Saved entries

-=-=-

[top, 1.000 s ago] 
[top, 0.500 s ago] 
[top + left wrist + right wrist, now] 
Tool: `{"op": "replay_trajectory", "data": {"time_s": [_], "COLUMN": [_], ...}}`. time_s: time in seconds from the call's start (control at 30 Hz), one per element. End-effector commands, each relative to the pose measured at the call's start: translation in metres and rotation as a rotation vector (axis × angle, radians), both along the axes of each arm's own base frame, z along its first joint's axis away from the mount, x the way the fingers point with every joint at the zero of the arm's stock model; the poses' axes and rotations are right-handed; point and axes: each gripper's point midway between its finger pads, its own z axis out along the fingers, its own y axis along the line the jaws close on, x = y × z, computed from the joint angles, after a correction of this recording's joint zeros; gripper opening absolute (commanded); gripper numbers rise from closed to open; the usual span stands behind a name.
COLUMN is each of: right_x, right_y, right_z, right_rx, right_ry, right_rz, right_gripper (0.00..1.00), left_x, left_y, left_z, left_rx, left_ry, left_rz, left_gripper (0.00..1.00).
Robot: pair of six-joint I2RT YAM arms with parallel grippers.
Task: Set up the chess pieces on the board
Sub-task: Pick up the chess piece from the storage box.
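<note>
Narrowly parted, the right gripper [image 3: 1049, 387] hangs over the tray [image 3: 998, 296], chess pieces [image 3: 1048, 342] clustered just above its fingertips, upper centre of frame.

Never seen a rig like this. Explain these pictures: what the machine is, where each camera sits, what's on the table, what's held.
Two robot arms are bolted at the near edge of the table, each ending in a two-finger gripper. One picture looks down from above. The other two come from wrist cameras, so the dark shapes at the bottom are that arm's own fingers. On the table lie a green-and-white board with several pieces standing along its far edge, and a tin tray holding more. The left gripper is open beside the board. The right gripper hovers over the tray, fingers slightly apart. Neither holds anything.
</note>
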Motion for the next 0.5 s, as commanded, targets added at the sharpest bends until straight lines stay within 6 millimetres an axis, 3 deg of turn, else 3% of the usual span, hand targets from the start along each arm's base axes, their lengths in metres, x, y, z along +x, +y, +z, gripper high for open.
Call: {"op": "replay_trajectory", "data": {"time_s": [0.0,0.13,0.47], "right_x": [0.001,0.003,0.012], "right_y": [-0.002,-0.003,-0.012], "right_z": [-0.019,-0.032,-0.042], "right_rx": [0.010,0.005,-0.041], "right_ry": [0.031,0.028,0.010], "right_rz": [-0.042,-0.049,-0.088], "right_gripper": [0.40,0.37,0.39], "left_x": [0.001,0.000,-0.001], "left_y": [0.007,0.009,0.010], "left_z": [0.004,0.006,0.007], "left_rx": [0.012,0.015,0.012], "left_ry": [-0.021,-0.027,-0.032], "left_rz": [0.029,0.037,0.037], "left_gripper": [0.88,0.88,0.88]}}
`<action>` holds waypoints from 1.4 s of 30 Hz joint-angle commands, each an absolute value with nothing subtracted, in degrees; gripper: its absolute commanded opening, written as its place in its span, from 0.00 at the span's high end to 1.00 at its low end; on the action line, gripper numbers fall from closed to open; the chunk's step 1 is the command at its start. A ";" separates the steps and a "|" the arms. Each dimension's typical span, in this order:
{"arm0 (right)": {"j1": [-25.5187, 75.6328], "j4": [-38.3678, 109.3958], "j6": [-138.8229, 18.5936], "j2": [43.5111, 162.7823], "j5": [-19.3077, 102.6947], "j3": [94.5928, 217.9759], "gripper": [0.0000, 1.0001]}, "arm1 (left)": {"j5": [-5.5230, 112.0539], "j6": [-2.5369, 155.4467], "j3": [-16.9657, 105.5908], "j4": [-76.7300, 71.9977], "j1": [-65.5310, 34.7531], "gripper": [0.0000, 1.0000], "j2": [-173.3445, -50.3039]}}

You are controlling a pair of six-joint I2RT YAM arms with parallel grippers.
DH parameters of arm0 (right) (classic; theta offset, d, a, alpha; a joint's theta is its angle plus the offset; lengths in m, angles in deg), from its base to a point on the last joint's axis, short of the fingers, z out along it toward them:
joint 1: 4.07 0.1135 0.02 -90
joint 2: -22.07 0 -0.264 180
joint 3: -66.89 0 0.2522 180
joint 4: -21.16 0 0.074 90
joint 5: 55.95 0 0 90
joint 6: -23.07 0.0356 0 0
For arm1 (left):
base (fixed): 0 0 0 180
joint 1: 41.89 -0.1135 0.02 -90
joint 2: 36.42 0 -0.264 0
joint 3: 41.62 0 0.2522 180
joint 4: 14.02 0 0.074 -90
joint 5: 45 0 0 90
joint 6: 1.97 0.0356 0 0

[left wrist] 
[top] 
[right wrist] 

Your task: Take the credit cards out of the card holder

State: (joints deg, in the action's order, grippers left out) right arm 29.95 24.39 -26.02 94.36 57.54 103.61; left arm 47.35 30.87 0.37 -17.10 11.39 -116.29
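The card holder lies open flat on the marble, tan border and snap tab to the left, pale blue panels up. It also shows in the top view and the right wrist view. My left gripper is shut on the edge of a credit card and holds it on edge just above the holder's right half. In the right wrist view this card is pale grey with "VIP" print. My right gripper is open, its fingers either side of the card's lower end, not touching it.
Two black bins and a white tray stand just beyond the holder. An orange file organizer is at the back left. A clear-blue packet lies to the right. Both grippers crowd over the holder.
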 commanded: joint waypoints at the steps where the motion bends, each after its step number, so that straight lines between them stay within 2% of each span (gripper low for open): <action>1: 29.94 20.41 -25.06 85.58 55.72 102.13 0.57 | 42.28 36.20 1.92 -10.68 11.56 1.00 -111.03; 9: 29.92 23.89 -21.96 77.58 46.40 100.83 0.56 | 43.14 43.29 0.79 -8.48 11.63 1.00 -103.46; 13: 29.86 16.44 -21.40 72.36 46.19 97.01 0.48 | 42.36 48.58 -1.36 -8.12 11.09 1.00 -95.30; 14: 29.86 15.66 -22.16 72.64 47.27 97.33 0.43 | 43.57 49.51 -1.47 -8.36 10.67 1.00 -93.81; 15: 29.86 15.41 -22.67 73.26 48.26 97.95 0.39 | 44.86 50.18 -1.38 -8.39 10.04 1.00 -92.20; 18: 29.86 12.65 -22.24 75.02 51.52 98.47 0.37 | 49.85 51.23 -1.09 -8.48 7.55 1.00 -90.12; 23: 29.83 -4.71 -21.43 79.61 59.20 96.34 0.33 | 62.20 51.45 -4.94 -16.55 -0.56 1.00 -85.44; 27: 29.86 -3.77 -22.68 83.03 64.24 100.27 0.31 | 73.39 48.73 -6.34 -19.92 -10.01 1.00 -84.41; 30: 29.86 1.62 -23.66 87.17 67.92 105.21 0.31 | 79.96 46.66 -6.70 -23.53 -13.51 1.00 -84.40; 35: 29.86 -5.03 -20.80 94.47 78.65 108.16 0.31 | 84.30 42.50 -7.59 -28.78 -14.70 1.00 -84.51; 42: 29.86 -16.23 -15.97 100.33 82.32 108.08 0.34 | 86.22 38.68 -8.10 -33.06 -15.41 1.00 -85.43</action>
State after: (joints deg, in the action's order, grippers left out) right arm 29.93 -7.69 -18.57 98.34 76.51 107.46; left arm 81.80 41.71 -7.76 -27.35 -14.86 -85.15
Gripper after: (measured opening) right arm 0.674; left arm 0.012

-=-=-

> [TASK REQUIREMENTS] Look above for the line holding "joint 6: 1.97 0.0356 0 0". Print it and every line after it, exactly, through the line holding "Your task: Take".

> [WRITTEN SOLUTION]
joint 6: 1.97 0.0356 0 0

[left wrist] 
[top] 
[right wrist] 

Your task: Take the credit cards out of the card holder

Nothing further is needed to complete the exercise.